Publié par Harrison du Bus
Résumé de l'article
Selon le Telegraph, plusieurs dirigeants libanais redoutent le retour de l'Unité 121, la cellule clandestine du Hezbollah accusée de nombreux assassinats politiques. L'organisation apparaît désormais comme une menace croissante pour le Liban lui-même.

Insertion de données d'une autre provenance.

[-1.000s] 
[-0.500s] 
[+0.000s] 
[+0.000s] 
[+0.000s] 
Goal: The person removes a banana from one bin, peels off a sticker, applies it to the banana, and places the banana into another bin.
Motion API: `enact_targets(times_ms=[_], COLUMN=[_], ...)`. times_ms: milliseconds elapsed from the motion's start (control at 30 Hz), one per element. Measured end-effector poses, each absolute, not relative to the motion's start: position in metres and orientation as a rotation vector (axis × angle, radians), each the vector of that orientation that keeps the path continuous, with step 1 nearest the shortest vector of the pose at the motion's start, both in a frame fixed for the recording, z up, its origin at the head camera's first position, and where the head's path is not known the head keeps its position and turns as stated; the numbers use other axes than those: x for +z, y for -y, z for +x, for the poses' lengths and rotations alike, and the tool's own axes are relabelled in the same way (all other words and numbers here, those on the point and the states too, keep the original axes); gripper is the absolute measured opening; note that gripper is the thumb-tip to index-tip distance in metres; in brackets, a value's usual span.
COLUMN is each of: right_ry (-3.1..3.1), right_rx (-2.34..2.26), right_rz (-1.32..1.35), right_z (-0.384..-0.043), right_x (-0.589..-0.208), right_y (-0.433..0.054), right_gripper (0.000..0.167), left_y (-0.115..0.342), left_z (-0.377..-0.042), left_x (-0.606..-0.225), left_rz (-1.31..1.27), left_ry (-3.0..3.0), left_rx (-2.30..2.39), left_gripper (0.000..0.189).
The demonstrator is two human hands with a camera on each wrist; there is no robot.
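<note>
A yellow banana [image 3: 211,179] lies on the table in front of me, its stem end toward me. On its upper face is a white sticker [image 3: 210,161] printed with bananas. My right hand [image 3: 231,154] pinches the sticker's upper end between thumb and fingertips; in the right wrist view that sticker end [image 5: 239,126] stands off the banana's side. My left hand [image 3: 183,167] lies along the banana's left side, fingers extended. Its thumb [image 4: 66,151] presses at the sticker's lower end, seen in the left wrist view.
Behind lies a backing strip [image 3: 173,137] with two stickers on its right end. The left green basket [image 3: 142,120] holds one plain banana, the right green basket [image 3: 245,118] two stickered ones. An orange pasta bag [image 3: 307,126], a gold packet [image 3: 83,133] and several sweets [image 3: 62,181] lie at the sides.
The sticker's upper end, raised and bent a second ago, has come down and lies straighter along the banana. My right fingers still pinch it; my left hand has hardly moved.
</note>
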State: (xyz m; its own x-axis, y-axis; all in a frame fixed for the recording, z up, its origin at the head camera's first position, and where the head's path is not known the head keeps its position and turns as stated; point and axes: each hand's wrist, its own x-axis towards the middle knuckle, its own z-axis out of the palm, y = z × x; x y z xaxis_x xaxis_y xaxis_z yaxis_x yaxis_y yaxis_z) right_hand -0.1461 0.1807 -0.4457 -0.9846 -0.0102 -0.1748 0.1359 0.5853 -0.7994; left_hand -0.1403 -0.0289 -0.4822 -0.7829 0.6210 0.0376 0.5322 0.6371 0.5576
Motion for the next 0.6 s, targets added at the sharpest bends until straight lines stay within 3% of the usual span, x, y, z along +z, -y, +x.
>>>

Longtemps présenté comme une « résistance » face à Israël, le Hezbollah est aujourd'hui de plus en plus perçu par une partie de la classe politique libanaise comme une menace pour le Liban lui-même.
Selon une enquête du Telegraph, plusieurs responsables proches du gouvernement de Nawaf Salam vivent sous protection renforcée par crainte d'une réactivation de l'Unité 121, la branche la plus secrète et la plus redoutée du Hezbollah, spécialisée dans les assassinats ciblés.
Une unité associée aux plus grands assassinats politiques
L'Unité 121 est notamment accusée d'avoir participé à l'assassinat de l'ancien Premier ministre Rafik Hariri en 2005, un attentat qui avait bouleversé durablement le Liban.